By Claire Ackroyd

I have written a murder mystery, set in and all about the maple sugar camps in the remote woods that lie along the Canadian border above Jackman. This is my latest venture, but it took a long time and a lot of different experiences to get me to it.

I found my way to Maine as a wandering survivor of graduate school, unwilling (and unable, until complicated visa issues got sorted out) to just go home – to southern England where I grew up. I started gardening for money, and the next thing I knew I had – for a while – the northeastern-most garden center and landscape company in the U.S. and the only one in Maine owned and operated by a woman.

When that stopped being any fun I sold off or rented out the various parts but kept living in the same place – and went looking for other ways to earn a living.

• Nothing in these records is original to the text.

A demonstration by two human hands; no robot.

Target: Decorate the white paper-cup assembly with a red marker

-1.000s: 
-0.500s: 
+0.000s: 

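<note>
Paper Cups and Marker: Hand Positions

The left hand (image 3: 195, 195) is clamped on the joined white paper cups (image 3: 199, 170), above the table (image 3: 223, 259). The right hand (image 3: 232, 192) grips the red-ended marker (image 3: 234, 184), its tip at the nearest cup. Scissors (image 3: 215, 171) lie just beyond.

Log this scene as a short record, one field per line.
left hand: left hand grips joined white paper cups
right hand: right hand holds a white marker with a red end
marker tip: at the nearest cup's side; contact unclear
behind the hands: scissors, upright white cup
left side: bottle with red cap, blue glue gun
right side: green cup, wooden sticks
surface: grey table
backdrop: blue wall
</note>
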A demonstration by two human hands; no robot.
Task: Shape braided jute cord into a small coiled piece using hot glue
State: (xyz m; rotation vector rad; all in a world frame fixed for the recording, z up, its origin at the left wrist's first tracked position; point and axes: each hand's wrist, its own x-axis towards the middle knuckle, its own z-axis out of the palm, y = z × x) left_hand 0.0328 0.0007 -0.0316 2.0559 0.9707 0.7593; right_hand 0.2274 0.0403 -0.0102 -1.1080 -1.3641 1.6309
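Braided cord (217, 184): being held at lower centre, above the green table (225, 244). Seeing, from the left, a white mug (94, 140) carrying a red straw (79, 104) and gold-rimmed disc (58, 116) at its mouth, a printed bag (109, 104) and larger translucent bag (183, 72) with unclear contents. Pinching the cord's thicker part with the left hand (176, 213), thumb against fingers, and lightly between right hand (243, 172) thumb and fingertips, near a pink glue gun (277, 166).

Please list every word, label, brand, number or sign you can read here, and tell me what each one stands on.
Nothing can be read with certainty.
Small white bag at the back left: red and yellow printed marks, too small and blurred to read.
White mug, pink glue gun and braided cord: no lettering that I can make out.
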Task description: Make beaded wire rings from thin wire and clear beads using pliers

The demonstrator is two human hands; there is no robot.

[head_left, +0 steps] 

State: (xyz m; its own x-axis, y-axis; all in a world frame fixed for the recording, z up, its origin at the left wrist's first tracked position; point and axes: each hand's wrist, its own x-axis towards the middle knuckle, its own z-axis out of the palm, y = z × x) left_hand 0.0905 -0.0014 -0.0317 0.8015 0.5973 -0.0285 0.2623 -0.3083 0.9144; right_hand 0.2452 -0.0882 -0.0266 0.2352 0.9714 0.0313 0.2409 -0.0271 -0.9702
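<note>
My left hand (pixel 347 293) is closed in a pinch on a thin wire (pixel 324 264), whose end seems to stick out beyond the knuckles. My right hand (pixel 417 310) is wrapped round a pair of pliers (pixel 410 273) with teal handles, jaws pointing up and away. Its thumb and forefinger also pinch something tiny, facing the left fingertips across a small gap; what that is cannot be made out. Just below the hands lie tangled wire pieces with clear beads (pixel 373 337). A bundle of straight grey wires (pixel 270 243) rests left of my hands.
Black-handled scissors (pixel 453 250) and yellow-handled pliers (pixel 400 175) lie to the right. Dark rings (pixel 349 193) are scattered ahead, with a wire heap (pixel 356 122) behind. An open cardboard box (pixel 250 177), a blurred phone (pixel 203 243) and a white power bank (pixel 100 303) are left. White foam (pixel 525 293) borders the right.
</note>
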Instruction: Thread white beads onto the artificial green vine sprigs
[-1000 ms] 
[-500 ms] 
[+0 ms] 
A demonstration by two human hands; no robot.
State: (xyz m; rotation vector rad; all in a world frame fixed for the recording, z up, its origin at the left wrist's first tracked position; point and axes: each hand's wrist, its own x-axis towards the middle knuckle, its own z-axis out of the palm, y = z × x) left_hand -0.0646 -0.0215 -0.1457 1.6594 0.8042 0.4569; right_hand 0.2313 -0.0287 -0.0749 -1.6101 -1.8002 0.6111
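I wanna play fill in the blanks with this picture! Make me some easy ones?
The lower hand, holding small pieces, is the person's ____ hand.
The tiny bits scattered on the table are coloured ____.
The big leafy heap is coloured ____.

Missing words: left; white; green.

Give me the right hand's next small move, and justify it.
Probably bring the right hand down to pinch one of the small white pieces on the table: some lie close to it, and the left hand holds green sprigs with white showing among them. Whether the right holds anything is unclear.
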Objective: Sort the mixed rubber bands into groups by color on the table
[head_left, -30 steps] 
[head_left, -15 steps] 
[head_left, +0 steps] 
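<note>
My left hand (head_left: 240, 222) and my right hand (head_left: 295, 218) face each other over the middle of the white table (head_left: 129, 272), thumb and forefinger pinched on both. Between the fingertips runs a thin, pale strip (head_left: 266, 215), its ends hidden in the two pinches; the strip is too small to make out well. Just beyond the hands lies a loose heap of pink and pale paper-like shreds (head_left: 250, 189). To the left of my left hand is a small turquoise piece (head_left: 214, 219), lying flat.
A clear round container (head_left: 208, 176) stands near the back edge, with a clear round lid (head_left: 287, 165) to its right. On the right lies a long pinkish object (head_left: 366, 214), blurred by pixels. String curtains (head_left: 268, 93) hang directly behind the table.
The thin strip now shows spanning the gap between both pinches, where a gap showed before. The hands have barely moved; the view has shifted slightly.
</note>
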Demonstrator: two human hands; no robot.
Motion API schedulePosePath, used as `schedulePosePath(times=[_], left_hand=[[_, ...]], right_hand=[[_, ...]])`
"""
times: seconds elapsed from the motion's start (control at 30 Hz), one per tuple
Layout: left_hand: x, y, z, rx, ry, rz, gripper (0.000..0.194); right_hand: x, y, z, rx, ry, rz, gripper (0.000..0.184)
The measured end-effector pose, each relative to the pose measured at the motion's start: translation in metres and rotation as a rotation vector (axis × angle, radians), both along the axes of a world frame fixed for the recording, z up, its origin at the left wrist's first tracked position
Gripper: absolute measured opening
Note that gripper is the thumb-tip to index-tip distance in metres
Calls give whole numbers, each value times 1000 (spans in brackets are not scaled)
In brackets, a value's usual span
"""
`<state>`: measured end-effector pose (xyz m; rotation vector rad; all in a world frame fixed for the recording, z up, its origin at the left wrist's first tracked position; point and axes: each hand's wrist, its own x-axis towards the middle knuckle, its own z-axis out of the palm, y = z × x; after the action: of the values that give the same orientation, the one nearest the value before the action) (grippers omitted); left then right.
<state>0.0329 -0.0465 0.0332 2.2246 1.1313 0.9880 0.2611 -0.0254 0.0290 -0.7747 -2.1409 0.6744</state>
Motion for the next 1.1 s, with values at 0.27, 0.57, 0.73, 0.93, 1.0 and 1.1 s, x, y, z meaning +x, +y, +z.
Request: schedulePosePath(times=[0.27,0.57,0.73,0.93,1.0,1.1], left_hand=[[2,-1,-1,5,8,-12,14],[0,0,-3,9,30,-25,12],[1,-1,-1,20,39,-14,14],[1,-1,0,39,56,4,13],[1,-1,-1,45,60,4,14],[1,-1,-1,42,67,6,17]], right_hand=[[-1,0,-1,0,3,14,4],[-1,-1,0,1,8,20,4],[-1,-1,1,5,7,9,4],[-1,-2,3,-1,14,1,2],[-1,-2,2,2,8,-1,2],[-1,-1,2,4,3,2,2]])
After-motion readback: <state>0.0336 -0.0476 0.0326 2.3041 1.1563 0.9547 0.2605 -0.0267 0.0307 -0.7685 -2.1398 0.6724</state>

The strangest job was as the mangrove specialist on a huge aid/consulting project in Guyana – followed by a spell teaching in a school in the country’s remote interior – a dream job if ever there was one. But eventually I had to find reliable work in Maine, and luck, good connections and MOFGA were all there to provide amazing work as an inspector for organic certification. I have been all over this state, in and out of farms and homes in every corner, working in and learning from the extraordinary revival movement that has made Maine the leading light in sustainable agriculture that it has become – an honor and an opportunity that I give thanks for daily. One small lingering piece of my past, the ability to speak half-way decent French, got me inspecting the big maple camps where most of the operators are francophone Quebecois. Never mind that my French and theirs bore minimal resemblance and I had to practically learn a whole new language. I found the life lead by these producers to be fascinating – and I started fantasizing about writing a murder mystery that could only be solved by understanding the minutiae of the organic certification process. So I did that, and had a ton of fun doing it. I wanted to explain this remote and lovely piece of Maine to people who see only lobsters and rocky shorelines, and to counter the skeptics who loved to tell me that organic certification was unnecessary for a natural product like maple syrup.

The book lives! It was published this fall by Maine Authors Publishing and can be found there, or on Amazon. it is doing wonderfully well, and picky readers are enjoying it. I hope that anyone who reads it finds a new understanding of the maple syrup industry and its producers.